▸ PROBLEM: Retyping the data exactly is the task. Include every line.

▸ COLLECTED DATA:
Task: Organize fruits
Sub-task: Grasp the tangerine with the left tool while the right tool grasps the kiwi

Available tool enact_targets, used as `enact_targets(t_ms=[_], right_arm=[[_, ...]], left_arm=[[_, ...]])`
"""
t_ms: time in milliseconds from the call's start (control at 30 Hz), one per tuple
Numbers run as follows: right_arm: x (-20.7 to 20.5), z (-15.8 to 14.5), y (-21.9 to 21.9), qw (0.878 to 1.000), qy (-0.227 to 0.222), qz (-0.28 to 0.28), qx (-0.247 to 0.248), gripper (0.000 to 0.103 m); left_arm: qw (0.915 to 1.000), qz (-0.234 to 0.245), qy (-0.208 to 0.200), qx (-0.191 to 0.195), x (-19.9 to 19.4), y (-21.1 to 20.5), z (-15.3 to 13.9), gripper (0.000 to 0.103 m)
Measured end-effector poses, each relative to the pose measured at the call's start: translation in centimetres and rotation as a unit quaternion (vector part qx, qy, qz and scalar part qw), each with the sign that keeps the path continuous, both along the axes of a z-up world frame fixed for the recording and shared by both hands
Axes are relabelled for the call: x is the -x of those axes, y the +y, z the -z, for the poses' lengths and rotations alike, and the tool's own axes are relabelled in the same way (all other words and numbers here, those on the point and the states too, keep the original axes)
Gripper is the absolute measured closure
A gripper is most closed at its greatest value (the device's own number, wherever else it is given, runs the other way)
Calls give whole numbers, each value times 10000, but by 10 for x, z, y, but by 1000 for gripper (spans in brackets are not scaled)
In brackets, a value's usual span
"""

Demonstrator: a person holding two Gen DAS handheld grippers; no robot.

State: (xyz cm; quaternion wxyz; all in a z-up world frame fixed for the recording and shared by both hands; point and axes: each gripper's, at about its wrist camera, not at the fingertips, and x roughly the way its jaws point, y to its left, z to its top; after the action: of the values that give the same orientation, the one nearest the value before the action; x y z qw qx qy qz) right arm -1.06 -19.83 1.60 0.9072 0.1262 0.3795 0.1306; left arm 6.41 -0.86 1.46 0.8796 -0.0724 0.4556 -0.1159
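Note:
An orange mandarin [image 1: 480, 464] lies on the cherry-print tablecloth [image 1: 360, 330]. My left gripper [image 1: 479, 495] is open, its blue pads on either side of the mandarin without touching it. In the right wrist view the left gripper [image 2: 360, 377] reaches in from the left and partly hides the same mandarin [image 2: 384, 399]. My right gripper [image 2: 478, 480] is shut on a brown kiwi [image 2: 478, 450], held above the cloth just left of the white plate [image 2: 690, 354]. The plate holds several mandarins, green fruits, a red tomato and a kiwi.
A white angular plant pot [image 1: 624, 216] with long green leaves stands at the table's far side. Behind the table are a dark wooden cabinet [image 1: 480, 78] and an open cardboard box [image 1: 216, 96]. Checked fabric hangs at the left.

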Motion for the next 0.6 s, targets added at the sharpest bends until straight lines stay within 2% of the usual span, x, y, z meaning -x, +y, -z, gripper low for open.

▸ TASK OUTPUT:
Task: Organize fruits
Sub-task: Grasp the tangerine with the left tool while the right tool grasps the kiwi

Available tool enact_targets, used as `enact_targets(t_ms=[_], right_arm=[[_, ...]], left_arm=[[_, ...]])`
"""
t_ms: time in milliseconds from the call's start (control at 30 Hz), one per tuple
Numbers run as follows: right_arm: x (-20.7 to 20.5), z (-15.8 to 14.5), y (-21.9 to 21.9), qw (0.878 to 1.000), qy (-0.227 to 0.222), qz (-0.28 to 0.28), qx (-0.247 to 0.248), gripper (0.000 to 0.103 m); left_arm: qw (0.915 to 1.000), qz (-0.234 to 0.245), qy (-0.208 to 0.200), qx (-0.191 to 0.195), x (-19.9 to 19.4), y (-21.1 to 20.5), z (-15.3 to 13.9), gripper (0.000 to 0.103 m)
Measured end-effector poses, each relative to the pose measured at the call's start: translation in centimetres and rotation as a unit quaternion (vector part qx, qy, qz and scalar part qw), each with the sign that keeps the path continuous, both along the axes of a z-up world frame fixed for the recording and shared by both hands
Axes are relabelled for the call: x is the -x of those axes, y the +y, z the -z, for the poses' lengths and rotations alike, and the tool's own axes are relabelled in the same way (all other words and numbers here, those on the point and the states too, keep the original axes)
Gripper is the absolute measured closure
A gripper is most closed at its greatest value (the device's own number, wherever else it is given, runs the other way)
Calls give whole numbers, each value times 10000, but by 10 for x, z, y, but by 1000 for gripper (spans in brackets are not scaled)
In brackets, a value's usual span
"""

Demonstrator: a person holding two Gen DAS handheld grippers; no robot.

State: (xyz cm; quaternion wxyz; all in a z-up world frame fixed for the recording and shared by both hands; point and axes: each gripper's, at about its wrist camera, not at the fingertips, and x roughly the way its jaws point, y to its left, z to its top; after the action: of the values that give the same orientation, the one nearest the value before the action; x y z qw qx qy qz) right arm -1.06 -19.83 1.60 0.9072 0.1262 0.3795 0.1306; left arm 6.41 -0.86 1.46 0.8796 -0.0724 0.4556 -0.1159
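Note:
An orange mandarin [image 1: 480, 464] lies on the cherry-print tablecloth [image 1: 360, 330]. My left gripper [image 1: 479, 495] is open, its blue pads on either side of the mandarin without touching it. In the right wrist view the left gripper [image 2: 360, 377] reaches in from the left and partly hides the same mandarin [image 2: 384, 399]. My right gripper [image 2: 478, 480] is shut on a brown kiwi [image 2: 478, 450], held above the cloth just left of the white plate [image 2: 690, 354]. The plate holds several mandarins, green fruits, a red tomato and a kiwi.
A white angular plant pot [image 1: 624, 216] with long green leaves stands at the table's far side. Behind the table are a dark wooden cabinet [image 1: 480, 78] and an open cardboard box [image 1: 216, 96]. Checked fabric hangs at the left.
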
Motion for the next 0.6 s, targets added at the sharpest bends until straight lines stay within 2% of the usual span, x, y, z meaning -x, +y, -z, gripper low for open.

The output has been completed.